2023-03-18 06:58:16,743 WARNING utils.py:1333 -- Unable to connect to GCS at head-node-gcs.company.internal.domain.com:80. Check that (1) Ray GCS with matching version started successfully at the specified address, and (2) there is no firewall setting preventing access.

b) If I connect with the http:// protocol specified:

>>> ray.init(address='http://head-node-gcs.company.internal.domain.com')
Traceback (most recent call last):
  File "<stdin>", line 1, in <module>
  File "/project/workSpace/venv/lib/python3.8/site-packages/ray/_private/client_mode_hook.py", line 105, in wrapper
    return func(*args, **kwargs)
  File "/project/workSpace/venv/lib/python3.8/site-packages/ray/_private/worker.py", line 1230, in init
    builder = ray.client(address, _deprecation_warn_enabled=False)
  File "/project/workSpace/venv/lib/python3.8/site-packages/ray/client_builder.py", line 382, in client
    builder = _get_builder_from_address(address)
  File "/project/workSpace/venv/lib/python3.8/site-packages/ray/client_builder.py", line 350, in _get_builder_from_address
    assert "ClientBuilder" in dir(
AssertionError: Module: http does not have ClientBuilder.

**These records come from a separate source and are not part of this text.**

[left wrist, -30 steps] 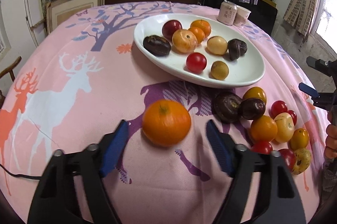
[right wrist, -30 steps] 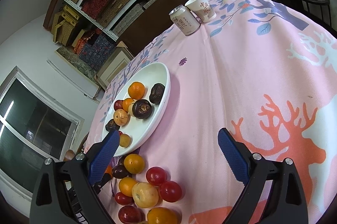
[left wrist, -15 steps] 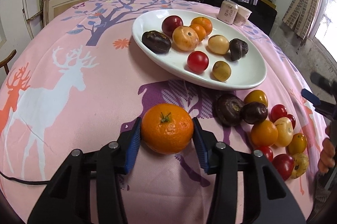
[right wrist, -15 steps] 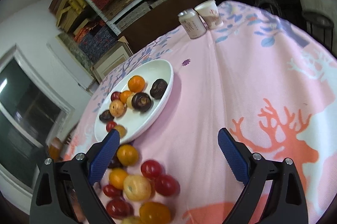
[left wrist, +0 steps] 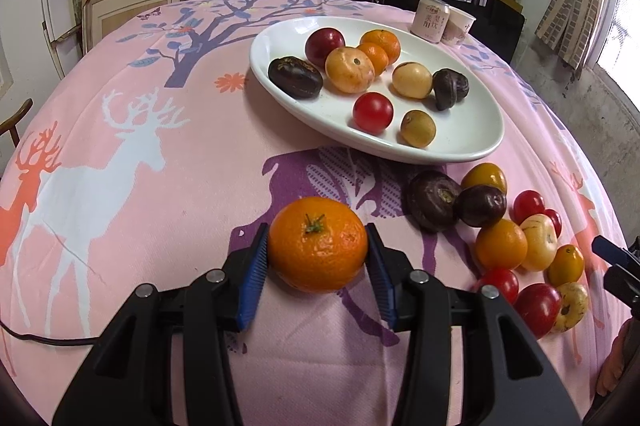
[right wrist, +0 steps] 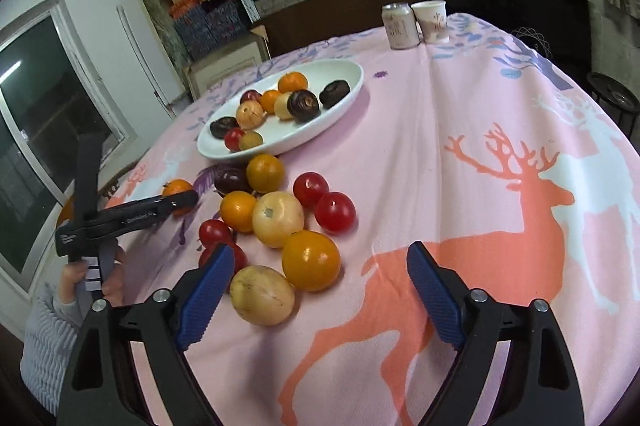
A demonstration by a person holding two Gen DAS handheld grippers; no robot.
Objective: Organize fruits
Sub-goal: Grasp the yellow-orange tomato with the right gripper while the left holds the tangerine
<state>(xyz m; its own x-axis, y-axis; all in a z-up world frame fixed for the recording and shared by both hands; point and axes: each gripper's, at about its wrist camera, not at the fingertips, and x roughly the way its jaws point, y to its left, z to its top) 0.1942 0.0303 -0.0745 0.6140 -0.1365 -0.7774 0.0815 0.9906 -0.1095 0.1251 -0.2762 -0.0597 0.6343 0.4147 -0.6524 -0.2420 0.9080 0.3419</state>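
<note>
Left wrist: left gripper [left wrist: 317, 260] clamped on tangerine [left wrist: 318, 244]; right gripper [right wrist: 320, 290] closing, nothing between pads.

The left tongs [left wrist: 318, 258] pinch an orange [left wrist: 318, 244] on the pink cloth [left wrist: 140, 226]; to their left and just ahead the cloth lies bare. Farther ahead the white plate [left wrist: 472, 141], crowded with fruit, bars the way, and a heap of loose fruit [left wrist: 516, 242] fills the right. The right tongs [right wrist: 320, 290], jaws closing on nothing, have a yellow fruit [right wrist: 262, 294] just inside their left finger; to their right the cloth is bare.
</note>
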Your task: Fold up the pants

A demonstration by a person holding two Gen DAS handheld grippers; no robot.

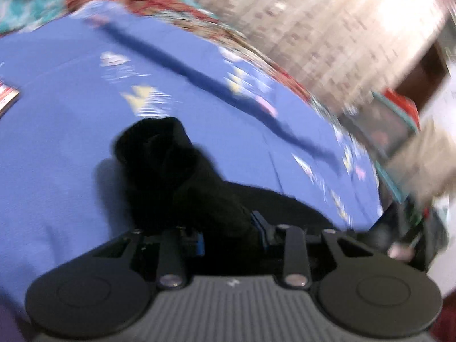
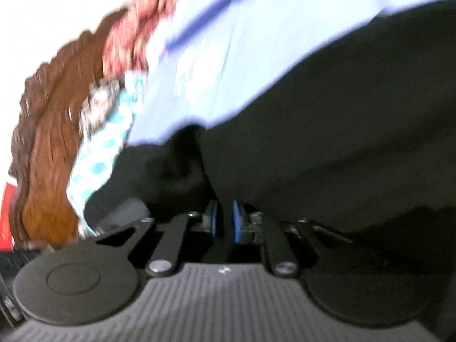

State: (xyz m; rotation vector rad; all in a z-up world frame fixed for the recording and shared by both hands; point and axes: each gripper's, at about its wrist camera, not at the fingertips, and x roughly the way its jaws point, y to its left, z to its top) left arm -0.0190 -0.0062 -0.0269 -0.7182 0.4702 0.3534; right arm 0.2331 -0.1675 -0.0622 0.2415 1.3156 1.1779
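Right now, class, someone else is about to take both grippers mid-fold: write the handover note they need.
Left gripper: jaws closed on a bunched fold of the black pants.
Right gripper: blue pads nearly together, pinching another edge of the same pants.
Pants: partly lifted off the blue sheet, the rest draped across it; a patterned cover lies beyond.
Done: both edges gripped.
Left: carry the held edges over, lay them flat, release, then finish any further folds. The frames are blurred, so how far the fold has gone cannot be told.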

c) If I connect with the ray:// protocol specified:

>>> ray.init(address='ray://head-node-gcs.company.internal.domain.com')
/project/workSpace/venv/lib/python3.8/site-packages/ray/util/client/worker.py:253: UserWarning: Ray Client connection timed out. Ensure that the Ray Client port on the head node is reachable from your local machine. See https://docs.ray.io/en/latest/cluster/ray-client.html#step-2-check-ports for more information.
  warnings.warn(
Traceback (most recent call last):
  File "<stdin>", line 1, in <module>
  File "/project/workSpace/venv/lib/python3.8/site-packages/ray/_private/client_mode_hook.py", line 105, in wrapper
    return func(*args, **kwargs)
  File "/project/workSpace/venv/lib/python3.8/site-packages/ray/_private/worker.py", line 1248, in init
    ctx = builder.connect()
  File "/project/workSpace/venv/lib/python3.8/site-packages/ray/client_builder.py", line 178, in connect
    client_info_dict = ray.util.client_connect.connect(
  File "/project/workSpace/venv/lib/python3.8/site-packages/ray/util/client_connect.py", line 47, in connect
    conn = ray.connect(
  File "/project/workSpace/venv/lib/python3.8/site-packages/ray/util/client/__init__.py", line 252, in connect
    conn = self.get_context().connect(*args, **kw_args)
  File "/project/workSpace/venv/lib/python3.8/site-packages/ray/util/client/__init__.py", line 94, in connect
    self.client_worker = Worker(
  File "/project/workSpace/venv/lib/python3.8/site-packages/ray/util/client/worker.py", line 139, in __init__
    self._connect_channel()
  File "/project/workSpace/venv/lib/python3.8/site-packages/ray/util/client/worker.py", line 260, in _connect_channel
    raise ConnectionError("ray client connection timeout")
ConnectionError: ray client connection timeout
  1. The worker to head node connection should work with the URL specified. It works if I give the local IP of the head node:
$ > ray init --address='10.251.222.100:6379'
Local node IP: 10.251.222.101
2023-03-18 07:20:41,943 WARNING services.py:1791 -- WARNING: The object store is using /tmp instead of /dev/shm because /dev/shm has only 67108864 bytes available. This will harm performance! You may be able to free up space by deleting files in /dev/shm. If you are inside a Docker container, you can increase /dev/shm size by passing '--shm-size=2.47gb' to 'docker run' (or add it to the run_options list in a Ray cluster config). Make sure to set this to more than 30% of available RAM.
[2023-03-18 07:20:41,964 I 115596 115596] global_state_accessor.cc:356: This node has an IP address of 10.251.222.101, while we can not find the matched Raylet address. This maybe come from when you connect the Ray cluster with a different IP address or connect a container.

--------------------
Ray runtime started.
--------------------

To terminate the Ray runtime, run
  ray stop

This is the behavior I'm hoping to get from the command ray init --address='head-node-gcs.company.internal.domain.com:80'.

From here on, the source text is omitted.